What is needed —
Only a number is expected: how many lines in the entries that follow contain the word "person"?

Dataset entries —
•••

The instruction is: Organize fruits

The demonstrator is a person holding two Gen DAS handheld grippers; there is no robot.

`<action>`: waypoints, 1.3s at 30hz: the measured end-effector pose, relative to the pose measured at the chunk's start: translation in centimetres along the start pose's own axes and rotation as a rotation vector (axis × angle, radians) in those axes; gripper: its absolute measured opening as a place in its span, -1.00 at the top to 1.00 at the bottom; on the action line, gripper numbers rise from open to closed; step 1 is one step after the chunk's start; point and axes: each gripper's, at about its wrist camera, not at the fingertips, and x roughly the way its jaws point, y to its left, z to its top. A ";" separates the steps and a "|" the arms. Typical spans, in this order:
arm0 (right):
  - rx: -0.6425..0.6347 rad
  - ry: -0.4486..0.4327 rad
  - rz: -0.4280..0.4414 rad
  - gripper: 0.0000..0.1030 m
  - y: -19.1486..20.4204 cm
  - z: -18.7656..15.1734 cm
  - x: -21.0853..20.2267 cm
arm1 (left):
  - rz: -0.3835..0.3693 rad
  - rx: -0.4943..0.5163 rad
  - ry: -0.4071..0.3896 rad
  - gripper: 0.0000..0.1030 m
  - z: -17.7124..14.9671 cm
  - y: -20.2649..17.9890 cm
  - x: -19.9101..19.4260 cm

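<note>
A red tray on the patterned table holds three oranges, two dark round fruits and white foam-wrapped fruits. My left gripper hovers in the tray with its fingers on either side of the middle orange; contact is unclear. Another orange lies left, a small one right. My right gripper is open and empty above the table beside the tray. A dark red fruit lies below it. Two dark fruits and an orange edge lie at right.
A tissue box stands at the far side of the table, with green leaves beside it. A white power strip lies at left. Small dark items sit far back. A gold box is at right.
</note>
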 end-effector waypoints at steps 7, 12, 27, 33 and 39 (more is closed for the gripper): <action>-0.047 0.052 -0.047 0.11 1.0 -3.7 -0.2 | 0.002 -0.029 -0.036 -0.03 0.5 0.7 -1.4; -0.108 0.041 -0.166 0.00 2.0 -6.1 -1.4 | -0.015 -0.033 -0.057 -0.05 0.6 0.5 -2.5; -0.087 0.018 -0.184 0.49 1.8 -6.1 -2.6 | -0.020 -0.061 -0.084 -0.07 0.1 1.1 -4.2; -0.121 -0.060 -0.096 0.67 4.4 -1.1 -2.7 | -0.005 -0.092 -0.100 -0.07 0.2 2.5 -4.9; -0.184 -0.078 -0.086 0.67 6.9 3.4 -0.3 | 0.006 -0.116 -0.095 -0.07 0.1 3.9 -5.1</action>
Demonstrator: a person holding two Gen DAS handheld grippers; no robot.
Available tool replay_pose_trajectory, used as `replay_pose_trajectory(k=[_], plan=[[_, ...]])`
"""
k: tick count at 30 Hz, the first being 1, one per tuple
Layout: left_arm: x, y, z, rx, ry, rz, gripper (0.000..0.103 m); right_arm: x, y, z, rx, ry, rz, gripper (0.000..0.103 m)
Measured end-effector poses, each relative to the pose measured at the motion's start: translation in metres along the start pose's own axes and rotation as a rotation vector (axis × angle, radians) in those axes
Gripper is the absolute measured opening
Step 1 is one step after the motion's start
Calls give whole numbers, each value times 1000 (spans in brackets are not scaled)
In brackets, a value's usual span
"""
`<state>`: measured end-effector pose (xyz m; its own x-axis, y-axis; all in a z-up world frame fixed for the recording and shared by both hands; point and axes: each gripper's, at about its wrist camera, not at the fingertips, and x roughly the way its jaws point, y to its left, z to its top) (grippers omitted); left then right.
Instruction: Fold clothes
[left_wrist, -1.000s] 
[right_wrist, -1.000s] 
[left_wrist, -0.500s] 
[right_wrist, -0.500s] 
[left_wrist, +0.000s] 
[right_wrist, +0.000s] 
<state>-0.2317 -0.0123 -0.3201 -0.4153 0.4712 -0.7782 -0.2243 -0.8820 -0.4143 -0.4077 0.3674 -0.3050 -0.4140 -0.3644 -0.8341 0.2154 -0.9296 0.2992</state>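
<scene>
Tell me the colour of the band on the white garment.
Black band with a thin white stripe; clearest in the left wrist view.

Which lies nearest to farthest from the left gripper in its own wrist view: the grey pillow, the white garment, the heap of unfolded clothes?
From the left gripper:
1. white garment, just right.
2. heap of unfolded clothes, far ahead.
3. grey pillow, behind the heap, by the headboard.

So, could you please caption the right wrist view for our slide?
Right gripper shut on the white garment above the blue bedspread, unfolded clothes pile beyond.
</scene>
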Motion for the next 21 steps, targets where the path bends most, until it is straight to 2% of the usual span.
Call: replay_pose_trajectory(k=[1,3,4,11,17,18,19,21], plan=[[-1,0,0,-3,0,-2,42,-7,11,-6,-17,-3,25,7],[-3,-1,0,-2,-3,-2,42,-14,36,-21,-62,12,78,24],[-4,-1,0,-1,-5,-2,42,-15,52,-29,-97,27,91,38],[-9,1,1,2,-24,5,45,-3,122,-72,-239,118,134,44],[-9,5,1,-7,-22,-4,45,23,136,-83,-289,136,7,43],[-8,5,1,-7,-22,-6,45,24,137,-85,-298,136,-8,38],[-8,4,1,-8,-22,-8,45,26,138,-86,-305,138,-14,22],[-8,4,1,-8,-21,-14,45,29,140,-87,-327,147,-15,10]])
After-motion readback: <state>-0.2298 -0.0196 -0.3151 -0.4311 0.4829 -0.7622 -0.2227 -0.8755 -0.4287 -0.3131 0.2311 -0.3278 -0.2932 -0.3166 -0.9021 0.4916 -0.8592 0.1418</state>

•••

The answer —
2